7. If needed, bisect and pin the runtime while patching
If production is impacted, temporarily pin to v44 while you remove assumptions tied to zero-delay scheduling. Then confirm the fix against v45 and later. If you can produce a minimal repro, attach it to the issue so maintainers can verify whether the behavior change was intentional or a true regression.
Common Edge Cases
- Promise/microtask interference: if a callback scheduled with promises suddenly runs before your timer, code that previously looked sequential may race.
- Nested timers: repeated
setTimeout(0)chains can be clamped or deprioritized differently after upgrade. - Background tab or throttled environment: browser-like hosts may aggressively throttle timers, making zero-delay assumptions fail even harder.
- Busy event loop: heavy CPU work can postpone timers long enough to expose missed wakeups or stale shared state.
- Cross-boundary async code: Rust futures, JS promises, and WASM callbacks may each use different queues, so observed order can shift by runtime version.
- Tests that accidentally encode timing guarantees: flaky tests often pass in one version and fail in another because they were asserting scheduler behavior rather than application behavior.
FAQ
Is this really a timer bug, or just my code relying on undefined behavior?
It can be either, but in most cases the upgrade exposed reliance on unspecified scheduling behavior.

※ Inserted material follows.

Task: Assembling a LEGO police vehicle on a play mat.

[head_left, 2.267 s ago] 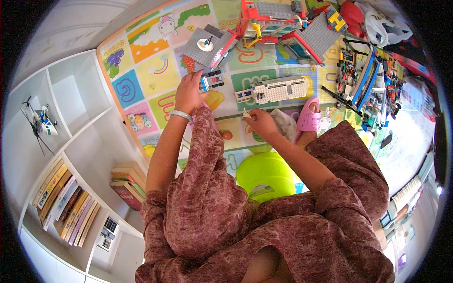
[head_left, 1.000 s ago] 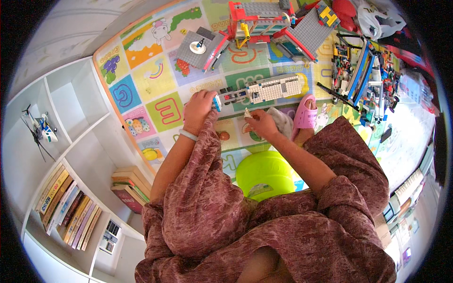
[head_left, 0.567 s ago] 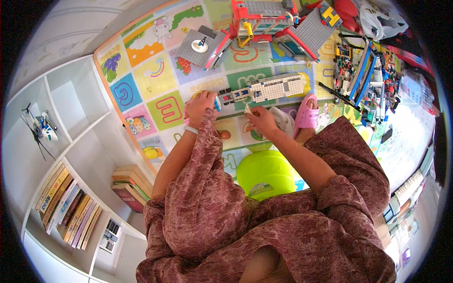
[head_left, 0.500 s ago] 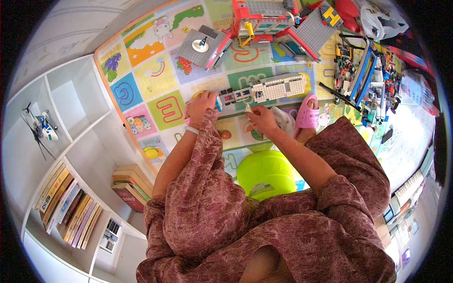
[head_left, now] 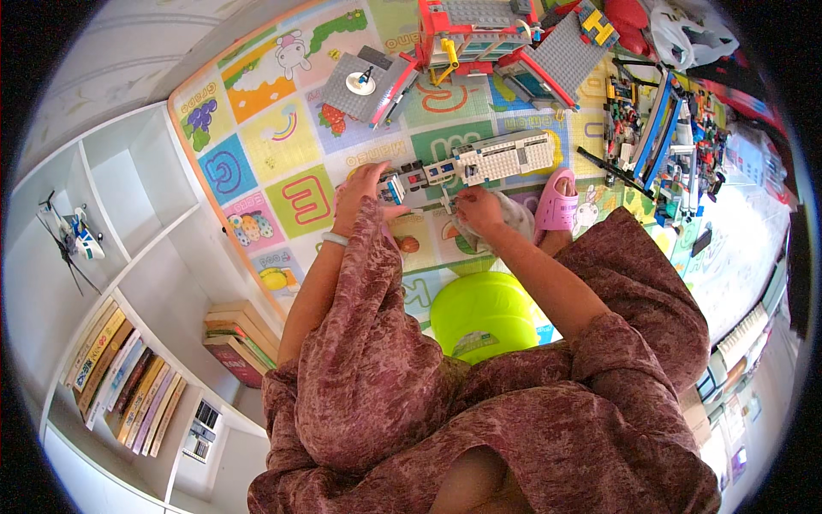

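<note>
A long toy-brick vehicle (head_left: 505,160), with a pale grey bed and a dark grey frame, lies across the play mat in front of me. At its left end is a small blue and white brick section (head_left: 392,189). Around that end my left hand (head_left: 363,195) is open, thumb and fingers apart on either side. My right hand (head_left: 481,208) is closed just below the vehicle's middle, its fingertips curled together; whatever they pinch is hidden. Just left of those fingertips is a small white brick piece (head_left: 446,204).
Grey and red brick building sections (head_left: 462,43) stand at the back. Many loose bricks (head_left: 668,146) are heaped at the right. My pink clog (head_left: 556,210) is near my right hand, and a lime-green stool (head_left: 479,315) is below. White shelves (head_left: 141,218) with books line the left.
My left hand has opened around the vehicle's left end, uncovering more of the blue and white section. My right hand has shifted slightly right, away from the small white piece.
</note>
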`<action>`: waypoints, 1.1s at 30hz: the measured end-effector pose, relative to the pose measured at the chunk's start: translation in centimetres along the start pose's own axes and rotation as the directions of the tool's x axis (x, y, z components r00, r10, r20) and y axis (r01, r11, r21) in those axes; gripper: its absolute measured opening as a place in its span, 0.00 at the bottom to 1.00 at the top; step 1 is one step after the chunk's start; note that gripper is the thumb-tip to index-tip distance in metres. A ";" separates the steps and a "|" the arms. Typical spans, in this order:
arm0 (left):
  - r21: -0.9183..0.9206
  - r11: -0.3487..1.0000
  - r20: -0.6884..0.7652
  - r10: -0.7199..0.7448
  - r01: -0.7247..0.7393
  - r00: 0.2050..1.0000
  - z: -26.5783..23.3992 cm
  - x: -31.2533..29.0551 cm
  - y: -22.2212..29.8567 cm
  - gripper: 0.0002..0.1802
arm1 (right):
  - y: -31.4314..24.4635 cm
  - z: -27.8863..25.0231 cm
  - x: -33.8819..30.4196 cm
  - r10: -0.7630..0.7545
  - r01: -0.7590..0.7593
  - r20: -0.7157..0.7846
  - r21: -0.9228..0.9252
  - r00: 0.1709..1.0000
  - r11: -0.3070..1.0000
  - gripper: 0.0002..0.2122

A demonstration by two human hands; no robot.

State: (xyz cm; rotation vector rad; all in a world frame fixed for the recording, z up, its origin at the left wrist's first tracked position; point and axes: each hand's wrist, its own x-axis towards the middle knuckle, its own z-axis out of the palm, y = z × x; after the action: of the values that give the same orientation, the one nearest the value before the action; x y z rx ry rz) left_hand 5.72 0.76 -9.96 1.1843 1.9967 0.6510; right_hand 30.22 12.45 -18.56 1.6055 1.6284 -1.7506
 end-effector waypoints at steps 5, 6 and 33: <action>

If your logic requires a zero-delay timer to run before another async mechanism, the code is fragile even if v44 happened to make it work.
Why did zero-delay timers work before v45?

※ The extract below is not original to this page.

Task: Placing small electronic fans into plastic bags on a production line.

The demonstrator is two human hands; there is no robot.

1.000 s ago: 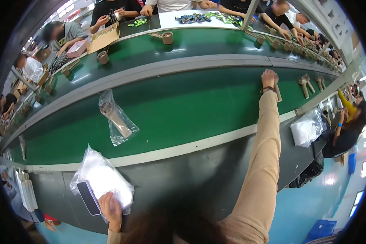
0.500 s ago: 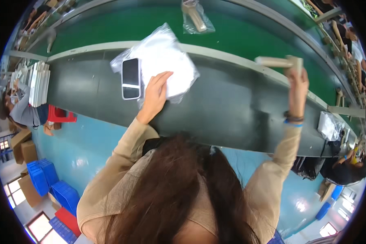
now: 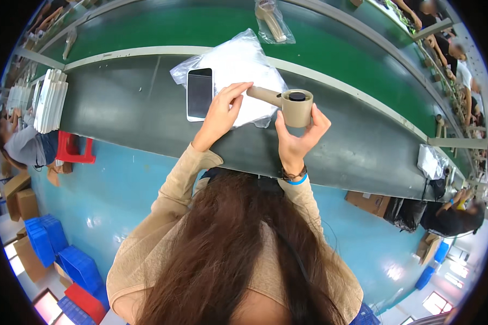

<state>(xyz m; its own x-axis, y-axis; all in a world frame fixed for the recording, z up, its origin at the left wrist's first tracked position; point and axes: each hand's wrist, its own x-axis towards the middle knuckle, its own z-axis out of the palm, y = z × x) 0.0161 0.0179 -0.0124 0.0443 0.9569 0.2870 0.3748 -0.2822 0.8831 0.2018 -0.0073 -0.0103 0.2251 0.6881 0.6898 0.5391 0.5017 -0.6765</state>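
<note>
My right hand (image 3: 300,142) holds a beige hair dryer (image 3: 296,112) by its round head, thumb and fingers on either side. A black part shows in the top of the head, and the handle points left. My left hand (image 3: 220,112) has its fingers stretched out, their tips at the handle's end; whether they touch it I cannot tell. Beneath lies a stack of clear and white plastic bags (image 3: 241,54) on the dark bench. A phone (image 3: 200,96) with a dark screen rests on the stack's left part, beside my left hand.
Beyond the bench runs a green conveyor belt (image 3: 162,40) behind a pale rail. A bagged beige dryer (image 3: 274,24) lies on it. White flat pieces (image 3: 51,100) stand at the left end, near a seated person and a red stool (image 3: 76,149). Blue crates (image 3: 84,265) stand on the floor.
My right hand has brought the hair dryer from the far right, by the belt's rail, in front of me near the bags. My left hand has stayed about the bags.
</note>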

Because event-loop behavior often appears stable until an internal scheduler change alters queue ordering, fairness, or timer clamping. v44 may have consistently favored the path your code depended on; v45 no longer does.
What is the best long-term fix for async WASM code using wstd?
Use explicit async coordination such as notifications, channels, or runtime-provided yield primitives. Treat timers as delays, not as synchronization guarantees. That makes the code resilient across runtime upgrades.
The key takeaway is straightforward: do not use zero-delay timers as a correctness mechanism. In v45, the scheduler is likely revealing a latent ordering bug. Once you replace timer-driven coordination with explicit signaling or runtime-supported yielding, the regression disappears and your async WASM code becomes far more stable across versions.